Instructions for the task.
The word "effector" occurs in some of the lines below; copy each of those lines.

Source data START

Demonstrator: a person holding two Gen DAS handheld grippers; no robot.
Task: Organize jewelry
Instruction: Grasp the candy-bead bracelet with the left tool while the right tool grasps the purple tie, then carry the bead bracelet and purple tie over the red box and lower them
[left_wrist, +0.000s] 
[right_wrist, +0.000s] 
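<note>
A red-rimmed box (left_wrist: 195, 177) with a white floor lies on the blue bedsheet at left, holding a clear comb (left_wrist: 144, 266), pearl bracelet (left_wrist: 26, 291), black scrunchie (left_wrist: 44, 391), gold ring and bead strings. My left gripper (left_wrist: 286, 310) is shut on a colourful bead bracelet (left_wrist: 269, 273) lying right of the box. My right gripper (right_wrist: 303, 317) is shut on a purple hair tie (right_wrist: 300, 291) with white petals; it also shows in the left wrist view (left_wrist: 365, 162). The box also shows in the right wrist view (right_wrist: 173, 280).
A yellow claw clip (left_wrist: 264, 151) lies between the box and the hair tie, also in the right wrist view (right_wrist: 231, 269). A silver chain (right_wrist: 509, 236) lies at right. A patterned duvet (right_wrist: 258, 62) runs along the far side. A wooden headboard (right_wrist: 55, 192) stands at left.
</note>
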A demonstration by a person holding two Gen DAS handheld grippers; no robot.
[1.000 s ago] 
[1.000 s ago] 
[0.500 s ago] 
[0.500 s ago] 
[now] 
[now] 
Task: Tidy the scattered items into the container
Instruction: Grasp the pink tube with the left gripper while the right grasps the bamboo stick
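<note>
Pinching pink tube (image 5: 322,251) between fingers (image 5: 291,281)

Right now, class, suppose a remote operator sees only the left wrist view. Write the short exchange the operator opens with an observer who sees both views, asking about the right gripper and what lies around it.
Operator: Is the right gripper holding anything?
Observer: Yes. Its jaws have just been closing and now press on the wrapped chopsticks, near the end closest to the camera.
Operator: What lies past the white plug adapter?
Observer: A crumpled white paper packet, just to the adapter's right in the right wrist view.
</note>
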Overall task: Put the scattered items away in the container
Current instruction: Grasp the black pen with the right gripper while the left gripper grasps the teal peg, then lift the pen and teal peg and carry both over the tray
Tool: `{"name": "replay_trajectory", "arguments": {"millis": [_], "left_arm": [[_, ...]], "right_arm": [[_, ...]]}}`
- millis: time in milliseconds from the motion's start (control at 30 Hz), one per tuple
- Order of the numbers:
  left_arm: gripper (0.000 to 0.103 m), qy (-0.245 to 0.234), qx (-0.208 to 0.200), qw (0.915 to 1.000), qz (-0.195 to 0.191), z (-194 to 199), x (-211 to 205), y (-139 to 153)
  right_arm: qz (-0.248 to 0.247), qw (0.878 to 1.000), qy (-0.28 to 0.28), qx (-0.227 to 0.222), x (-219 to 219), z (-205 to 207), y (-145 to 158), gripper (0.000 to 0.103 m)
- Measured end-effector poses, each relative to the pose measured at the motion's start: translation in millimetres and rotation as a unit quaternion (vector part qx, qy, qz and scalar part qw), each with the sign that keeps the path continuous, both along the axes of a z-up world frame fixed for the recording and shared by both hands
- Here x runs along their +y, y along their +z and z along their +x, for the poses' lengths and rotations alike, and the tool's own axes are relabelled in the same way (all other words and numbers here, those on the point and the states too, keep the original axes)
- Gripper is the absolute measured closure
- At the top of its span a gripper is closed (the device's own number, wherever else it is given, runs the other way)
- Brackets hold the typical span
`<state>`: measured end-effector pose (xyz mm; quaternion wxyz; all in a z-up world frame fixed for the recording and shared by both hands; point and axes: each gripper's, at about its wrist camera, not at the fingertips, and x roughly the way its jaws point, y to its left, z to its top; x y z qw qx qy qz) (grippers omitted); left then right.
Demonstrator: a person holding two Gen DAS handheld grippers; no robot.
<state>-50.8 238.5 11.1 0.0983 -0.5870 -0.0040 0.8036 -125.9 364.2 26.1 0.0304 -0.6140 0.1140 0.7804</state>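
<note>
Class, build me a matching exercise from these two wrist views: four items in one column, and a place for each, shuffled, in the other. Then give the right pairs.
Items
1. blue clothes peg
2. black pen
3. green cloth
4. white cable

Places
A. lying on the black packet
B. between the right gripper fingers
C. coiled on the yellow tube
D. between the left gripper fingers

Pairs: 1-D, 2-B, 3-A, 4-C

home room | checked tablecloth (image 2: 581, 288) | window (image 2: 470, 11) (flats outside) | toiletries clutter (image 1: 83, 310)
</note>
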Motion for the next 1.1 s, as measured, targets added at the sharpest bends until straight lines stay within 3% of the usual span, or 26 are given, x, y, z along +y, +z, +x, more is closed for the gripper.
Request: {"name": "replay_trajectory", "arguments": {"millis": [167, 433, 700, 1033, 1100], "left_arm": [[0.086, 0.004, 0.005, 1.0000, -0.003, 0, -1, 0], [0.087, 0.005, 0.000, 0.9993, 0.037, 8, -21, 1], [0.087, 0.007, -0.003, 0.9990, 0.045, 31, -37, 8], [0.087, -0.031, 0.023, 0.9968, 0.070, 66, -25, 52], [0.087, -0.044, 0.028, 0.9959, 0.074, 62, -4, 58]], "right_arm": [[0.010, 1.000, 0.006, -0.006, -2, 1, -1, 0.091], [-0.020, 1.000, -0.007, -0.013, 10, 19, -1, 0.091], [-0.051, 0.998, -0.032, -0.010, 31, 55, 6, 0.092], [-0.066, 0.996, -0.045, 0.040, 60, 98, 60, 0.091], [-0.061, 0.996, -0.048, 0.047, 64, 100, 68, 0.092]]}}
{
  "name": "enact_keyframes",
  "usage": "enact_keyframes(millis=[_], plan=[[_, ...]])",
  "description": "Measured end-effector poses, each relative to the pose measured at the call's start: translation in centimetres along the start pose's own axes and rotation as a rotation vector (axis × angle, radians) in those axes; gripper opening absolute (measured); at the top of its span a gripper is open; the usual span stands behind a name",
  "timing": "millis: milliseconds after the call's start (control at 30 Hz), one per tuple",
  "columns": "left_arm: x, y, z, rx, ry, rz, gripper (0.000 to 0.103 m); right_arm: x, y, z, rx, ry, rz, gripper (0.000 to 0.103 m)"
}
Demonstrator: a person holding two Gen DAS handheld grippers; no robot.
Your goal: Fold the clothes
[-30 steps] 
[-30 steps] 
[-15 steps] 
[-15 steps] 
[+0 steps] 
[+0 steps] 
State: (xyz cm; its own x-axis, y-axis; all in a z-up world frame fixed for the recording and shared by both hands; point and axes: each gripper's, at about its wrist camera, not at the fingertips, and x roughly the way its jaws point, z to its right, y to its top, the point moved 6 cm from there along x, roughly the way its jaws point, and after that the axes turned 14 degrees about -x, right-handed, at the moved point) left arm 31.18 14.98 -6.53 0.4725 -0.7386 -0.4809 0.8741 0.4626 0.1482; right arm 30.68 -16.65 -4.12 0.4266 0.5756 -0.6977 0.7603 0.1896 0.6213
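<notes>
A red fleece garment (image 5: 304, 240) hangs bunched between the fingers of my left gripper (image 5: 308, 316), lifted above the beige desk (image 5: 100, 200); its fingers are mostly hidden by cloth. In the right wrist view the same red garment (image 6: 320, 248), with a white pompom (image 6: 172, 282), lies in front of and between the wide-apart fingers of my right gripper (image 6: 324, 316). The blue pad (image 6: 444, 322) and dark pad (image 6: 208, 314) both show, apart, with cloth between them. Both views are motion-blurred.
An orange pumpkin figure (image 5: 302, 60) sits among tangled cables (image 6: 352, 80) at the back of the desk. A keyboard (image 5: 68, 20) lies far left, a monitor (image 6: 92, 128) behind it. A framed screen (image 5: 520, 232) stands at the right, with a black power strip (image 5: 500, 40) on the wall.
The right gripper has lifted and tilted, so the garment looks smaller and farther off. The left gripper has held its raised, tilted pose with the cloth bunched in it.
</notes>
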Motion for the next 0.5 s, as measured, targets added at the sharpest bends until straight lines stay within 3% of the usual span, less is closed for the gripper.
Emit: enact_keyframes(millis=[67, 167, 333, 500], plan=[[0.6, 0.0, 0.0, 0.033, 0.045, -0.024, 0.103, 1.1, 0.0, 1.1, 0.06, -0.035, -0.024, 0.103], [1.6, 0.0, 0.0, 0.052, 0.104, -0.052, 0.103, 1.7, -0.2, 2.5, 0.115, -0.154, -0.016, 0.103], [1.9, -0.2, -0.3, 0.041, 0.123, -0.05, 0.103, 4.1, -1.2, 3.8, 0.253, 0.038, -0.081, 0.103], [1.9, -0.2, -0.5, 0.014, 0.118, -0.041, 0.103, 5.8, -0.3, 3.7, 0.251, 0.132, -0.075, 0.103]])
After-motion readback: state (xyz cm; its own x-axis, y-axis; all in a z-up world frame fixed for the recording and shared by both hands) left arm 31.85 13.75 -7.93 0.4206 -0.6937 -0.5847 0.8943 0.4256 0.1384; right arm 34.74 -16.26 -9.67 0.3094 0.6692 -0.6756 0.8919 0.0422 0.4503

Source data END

Written answer.
- Measured end-effector poses, each relative to the pose measured at the motion's start: translation in millimetres and rotation as a unit quaternion (vector part qx, qy, qz and scalar part qw), each with the sign that keeps the path continuous, both along the axes of a z-up world frame fixed for the recording and shared by both hands
`<state>`: measured end-effector pose (xyz mm; quaternion wxyz; all in a z-up world frame fixed for the recording and shared by both hands; point and axes: each gripper's, at about its wrist camera, not at the fingertips, and x roughly the way its jaws point, y to its left, z to its top; x y z qw qx qy qz) (grippers omitted); left then right.
  "description": "Measured end-effector poses, each relative to the pose measured at the call's start: translation in centimetres along the start pose's own axes and rotation as a rotation vector (axis × angle, radians) in those axes; gripper opening absolute (measured); at the top of its span a gripper is open; the usual span stands behind a name",

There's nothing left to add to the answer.